This year, cyclocross is a completely different ballgame.
I have a team.
I’m not afraid.
No. I’m ravenous.
I remained ridiculously calm last night.
I stayed calm this morning.
I screamed my head off for Sally.
I shook my cowbell with fervor.
Then I set up the trainer and I warmed up.
It had rained all night long and it had been raining all morning without a single, solitary break.
Over an inch of rain.
With the women’s heat so late in the day, there had already been thousands of riders tearing up the course by the time we got to it.
The mud was almost a foot deep in some places. And I’m not talking about mud-puddles – I’m talking about extremely thick mud.
So much of the course was impossible to ride it was almost insane. I ran and ran and ran – bike on shoulder. I remounted and descended at full speed through mud despite the fact that I had absolutely no idea what was underneath it – roots, ruts, holes, ditches? Fuckit.
Balls out, no brakes.
More than once.
In the most fantastic crash I actually slid 12-15 feet, face first, after departing from my beloved bike. I slid so far that I actually had to run backwards in order to retrieve my bike, whose front tire had stuck firmly in a hidden rut under the mud.
When I went down, a woman in my field just behind me called out, “Are you ok!?”
I was. And I told her so. And then she said, “Dude!
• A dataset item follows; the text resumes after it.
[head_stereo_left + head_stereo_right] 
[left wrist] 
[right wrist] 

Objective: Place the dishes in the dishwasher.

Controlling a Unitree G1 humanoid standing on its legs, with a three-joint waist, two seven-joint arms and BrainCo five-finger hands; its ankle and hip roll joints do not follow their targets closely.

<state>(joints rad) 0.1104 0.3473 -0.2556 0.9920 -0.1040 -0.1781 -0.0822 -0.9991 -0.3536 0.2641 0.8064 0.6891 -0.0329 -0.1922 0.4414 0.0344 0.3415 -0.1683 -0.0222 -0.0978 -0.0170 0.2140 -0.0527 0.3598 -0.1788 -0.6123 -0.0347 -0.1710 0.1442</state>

That was the best crash I have ever seen!”
I got back on my bike, muscled my way through more gnarly technical mud, man-handled the torturous off-camber grass section along the back-stretch and then gassed it to the finish.
As I went, photographers were snapping away. Bright flashes in my eyes. As I approached them, I knew exactly what was going on in their heads. I could see it in their eyes.
I was the shot of the day. Smashing my pedals over and over toward them, gritting my teeth, covered in the darkest version of mud, from head to toe. Only the whites of my teeth and eyes showing through the brown.
I finished fourth and I am goddam proud of that result.
It’s the best I’ve ever done. It’s bang-up, considering the intimidating course and absolutely mind-boggling conditions.
As I came zipping around the final curve I saw Sally on the sidelines and heard him say, “Wait… is that her?”
I was almost unrecognizable underneath my coat of mud. Even to my boyfriend.
I crossed the line and congratulated the woman that I’d beaten by just a few bike lengths. She was the same one who’d seen me go down for the head-first slip-n-slide dive.
“I swear to god,” she said again, “that was the best fall ever… ever!”
Sal and I have just reheated leftover chicken, barley, and wild rice casserole. We’re sipping wine-in-a-box (it’s budgeting time!) and reliving every hairy corner and every sketchy descent.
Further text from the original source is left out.